I struggle to talk, even to him. I struggle to form the words, even when I know what I want to say. I struggle to say what I want in a way that doesn’t become offensive to him, for that is never what I want to do. I struggle with communication, even though I really want him to know me.
It must have been a couple of months ago now when my husband brought up my blog, and said, “I guess we should talk about it.” Only, I guess I answered even that wrong when I replied, “I struggle to talk, writing is so much easier,” for he never brought it up again. What I meant was that I was thankful he was reading my blog, because I couldn’t talk well. I definitely wanted him to comment…
I always seem to answer wrong. Talking is still so hard for me.
But I know he is reading, and I am certain that because of that, he knows me so much better than he ever did – then again, I suppose because of this, complete strangers even know me better than he used to, maybe. I am okay with that, I think.
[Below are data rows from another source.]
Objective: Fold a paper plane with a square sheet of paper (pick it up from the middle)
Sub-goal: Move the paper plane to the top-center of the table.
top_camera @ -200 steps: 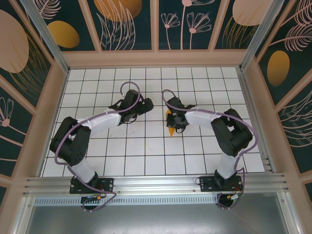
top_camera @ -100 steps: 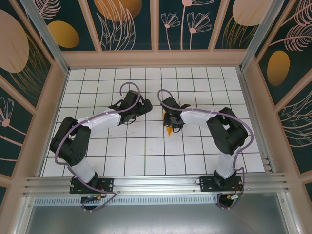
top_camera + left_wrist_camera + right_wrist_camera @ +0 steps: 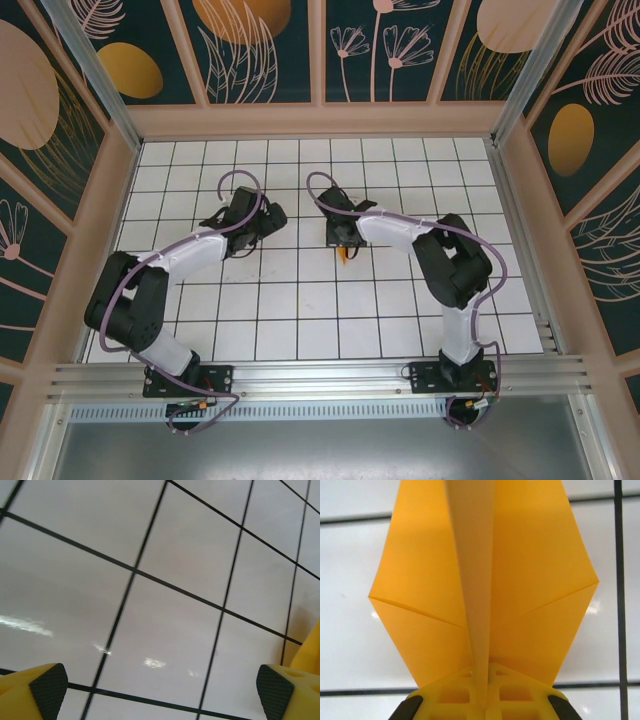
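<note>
Item 1: paper plane (image 3: 530, 580), orange-yellow, part-folded; raised ctr ridge running lengthwise, one flap spread to each side, a diagonal crease across each flap. Location: about mid-table, a touch right of ctr, well apart from all four edges. From above, the paper plane (image 3: 346, 254) shows as a pointed end sticking out toward the near edge from under the claw. Whether that tip touches the tiles: can't tell. Item 2: R gripper (image 3: 482, 702), yellow fingers w/ dark pads, clamped tight on the plane's ctr ridge at one end, flaps fanning out beyond. From above, R gripper (image 3: 340, 232) sits at the end of an arm that rises from the near-right edge and bends back toward the table's middle. Item 3: L gripper (image 3: 160, 687), jaws spread wide, nothing btwn them, dark pads (image 3: 47, 685) over bare tiles. From above, L gripper (image 3: 268, 214) sits left of the plane, near but apart, roughly level w/ the other claw. Item 4: table (image 3: 300, 310), white tiles, black grid lines, pale frame (image 3: 320, 122) round it.
</note>
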`<state>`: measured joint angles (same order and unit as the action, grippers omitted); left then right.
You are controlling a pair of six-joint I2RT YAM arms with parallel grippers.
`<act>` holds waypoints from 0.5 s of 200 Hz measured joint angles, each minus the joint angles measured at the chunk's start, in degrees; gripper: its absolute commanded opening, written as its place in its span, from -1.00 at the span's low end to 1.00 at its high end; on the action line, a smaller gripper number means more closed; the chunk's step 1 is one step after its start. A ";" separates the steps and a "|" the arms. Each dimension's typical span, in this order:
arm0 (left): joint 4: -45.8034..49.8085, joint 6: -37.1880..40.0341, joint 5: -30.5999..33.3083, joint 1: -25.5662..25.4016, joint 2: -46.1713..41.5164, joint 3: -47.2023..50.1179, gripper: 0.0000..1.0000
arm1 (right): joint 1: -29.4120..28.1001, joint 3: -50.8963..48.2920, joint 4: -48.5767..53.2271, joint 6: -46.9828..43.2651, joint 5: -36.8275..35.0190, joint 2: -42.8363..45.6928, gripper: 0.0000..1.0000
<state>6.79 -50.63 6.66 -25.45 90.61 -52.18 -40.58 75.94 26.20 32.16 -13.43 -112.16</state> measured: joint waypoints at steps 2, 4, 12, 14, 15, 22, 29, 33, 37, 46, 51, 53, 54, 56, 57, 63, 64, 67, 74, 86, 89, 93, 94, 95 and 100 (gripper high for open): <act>-0.02 0.00 -0.02 0.11 -0.15 0.17 0.97 | 0.13 0.37 -0.04 -0.37 -0.02 -0.24 -0.90; -0.02 0.00 -0.04 0.24 -0.26 0.35 0.97 | 0.22 0.74 -0.09 -0.55 -0.02 -0.39 -0.90; 0.00 0.00 -0.09 0.59 -0.63 0.94 0.97 | 0.68 2.14 -0.33 -1.68 0.02 -1.25 -0.90; 0.00 0.00 -0.11 0.66 -0.70 1.09 0.97 | 0.81 2.47 -0.42 -1.92 0.04 -1.44 -0.90; 0.00 0.00 -0.11 0.68 -0.72 1.14 0.97 | 0.87 2.60 -0.42 -1.99 0.04 -1.53 -0.90; 0.00 0.00 -0.15 0.74 -0.90 1.55 0.97 | 1.36 3.87 -0.39 -2.80 0.20 -2.45 -0.90; 0.00 0.00 -0.17 0.76 -0.96 1.88 0.97 | 1.88 5.11 -0.46 -3.52 0.31 -3.41 -0.90; 0.00 0.00 -0.17 0.76 -0.98 2.05 0.97 | 2.12 5.68 -0.48 -3.82 0.39 -3.89 -0.90; 0.04 0.00 -0.24 0.76 -0.98 2.19 0.97 | 2.47 6.32 -0.48 -4.13 0.46 -4.46 -0.90; 0.11 0.00 -0.39 0.76 -0.98 2.32 0.97 | 3.19 7.52 -0.50 -4.92 0.68 -5.77 -0.90; 0.11 0.00 -0.48 0.76 -0.98 2.36 0.97 | 3.56 8.04 -0.48 -5.11 0.85 -6.36 -0.90; 0.11 0.00 -0.52 0.76 -0.98 2.36 0.97 | 3.69 8.24 -0.48 -5.20 0.90 -6.64 -0.90; 0.11 0.00 -0.59 0.76 -0.98 2.36 0.97 | 3.80 8.37 -0.48 -5.22 1.01 -6.82 -0.90; 0.11 0.00 -0.63 0.76 -0.98 2.36 0.97 | 3.98 8.55 -0.48 -5.35 1.07 -7.04 -0.90; 0.11 0.00 -0.63 0.76 -0.98 2.36 0.97 | 4.02 8.59 -0.48 -5.38 1.07 -7.08 -0.90; 0.07 0.00 -0.68 0.76 -0.98 2.36 0.97 | 4.44 8.98 -0.48 -5.57 1.29 -7.74 -0.90; 0.07 0.00 -0.72 0.76 -0.98 2.36 0.97 | 4.50 9.03 -0.46 -5.55 1.31 -7.78 -0.90; 0.07 0.00 -0.81 0.76 -0.98 2.36 0.97 | 4.72 9.16 -0.48 -5.68 1.36 -8.04 -0.90; 0.07 0.00 -0.90 0.76 -0.98 2.36 0.97 | 5.18 9.29 -0.46 -5.97 1.55 -8.48 -0.89; 0.04 0.00 -1.42 0.76 -0.98 2.36 0.97 | 5.88 9.31 -0.46 -6.10 2.16 -8.94 -0.88; 0.02 0.00 -1.55 0.76 -0.98 2.36 0.97 | 6.03 9.31 -0.46 -6.14 2.47 -8.98 -0.88; 0.02 0.00 -1.68 0.76 -0.98 2.36 0.97 | 6.16 9.38 -0.46 -6.16 2.64 -8.98 -0.88; 0.02 0.00 -1.68 0.76 -0.98 2.36 0.97 | 6.16 9.42 -0.46 -6.16 2.67 -8.98 -0.88; 0.02 0.00 -1.68 0.76 -0.98 2.36 0.97 | 6.19 9.42 -0.46 -6.16 2.69 -8.98 -0.87; 0.02 0.00 -1.75 0.76 -0.98 2.36 0.97 | 6.34 9.51 -0.50 -6.16 2.89 -8.98 -0.86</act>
<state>6.81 -50.63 4.91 -24.69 89.62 -49.82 -34.24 85.45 25.69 26.00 -10.55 -121.14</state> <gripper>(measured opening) 0.985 0.062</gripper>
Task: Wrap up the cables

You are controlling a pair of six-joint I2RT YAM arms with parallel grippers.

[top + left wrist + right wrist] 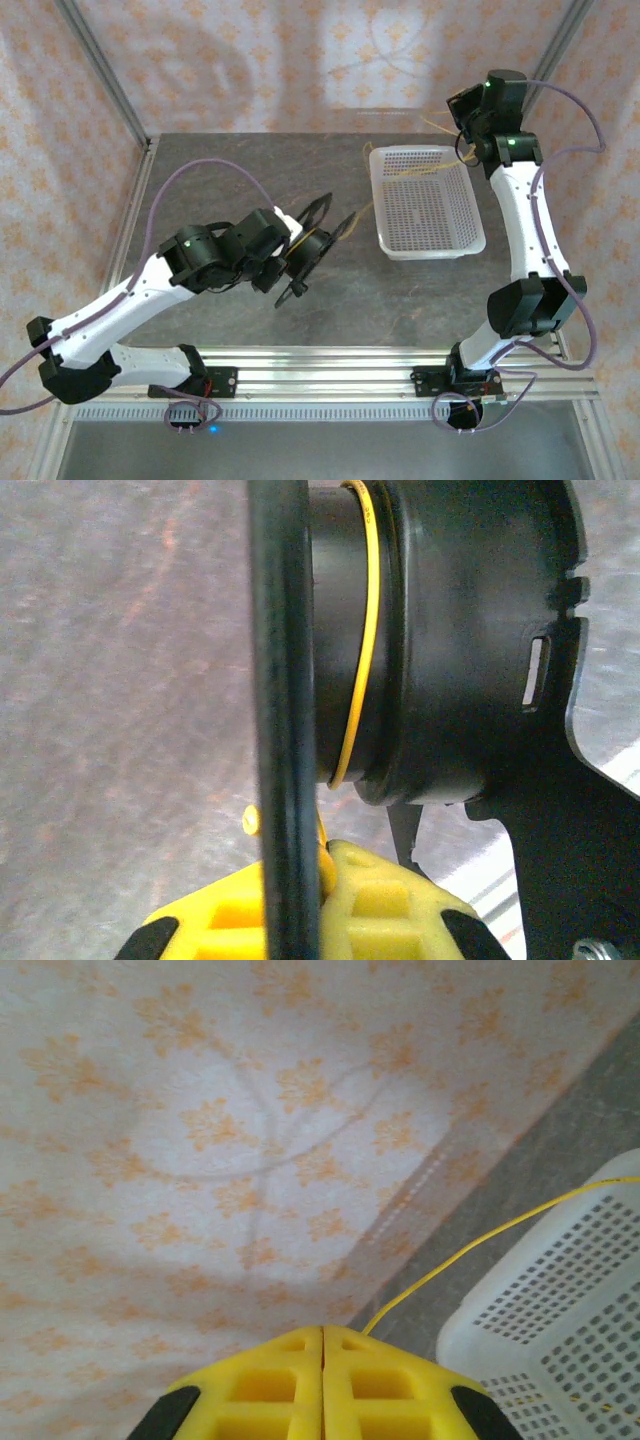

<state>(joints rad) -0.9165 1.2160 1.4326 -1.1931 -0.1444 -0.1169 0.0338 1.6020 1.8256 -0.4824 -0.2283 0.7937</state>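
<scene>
Left gripper (288, 895), well left of the white basket (430, 252): yellow fingers (370, 905) closed tight on the rim of a black spool (308, 248), held on edge over the table (230, 160). Yellow cable (366, 650) makes one turn round the spool's core, runs right to the basket, crosses its far end and rises to the right gripper (322, 1335) at the basket's far right corner. That gripper's fingers meet flush. The cable comes out just beside the tips. Pinched or not, cannot tell.
</scene>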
I think if I share who I am, with all of my struggles and insecurities, maybe it will help other people – and that has been probably the one consistent desire I have had in my life, though I have failed to meet it so often…
Anyway, this week he took me to see a play. It was a comedy, which as I have previously mentioned, I don’t really ‘get,’ but it was nice to be out with him, and I did enjoy that time. After the play, he took me for a short walk along the river, before taking me for a… okay, when I say ‘drink,’ I never mean alcoholic – and we didn’t go for coffee, because I can’t drink that either. Well, I didn’t get a ‘drink’ as I explained in a previous post – but I really enjoyed that time he spent with me.
He hasn’t done that in a very long time.
Then later this week, he took me to another play. This one not a comedy. In fact, it nearly left me in tears (my favourite kind!) and was amazingly well done. I can’t even express how good the acting was, just… amazing. (Okay, I said I wasn’t good with words!)
When we were first married, he use to take me out like this all the time, but though we have gone to plays since, and though we have gone for walks since, and though we have even gone out for ‘drinks’ since, I do not believe we have been out this much together since before the kids were placed with us not three years into our marriage.
And I am loving that he is spending such time with me – even, and maybe especially because, I know he is tired from his work and other activities, and would like to be home resting. And the only thing that is different, is that I wrote a post on ‘Love Languages.’ So maybe while I am writing, and trying to give what I can to others, maybe writing this blog is helping me, too.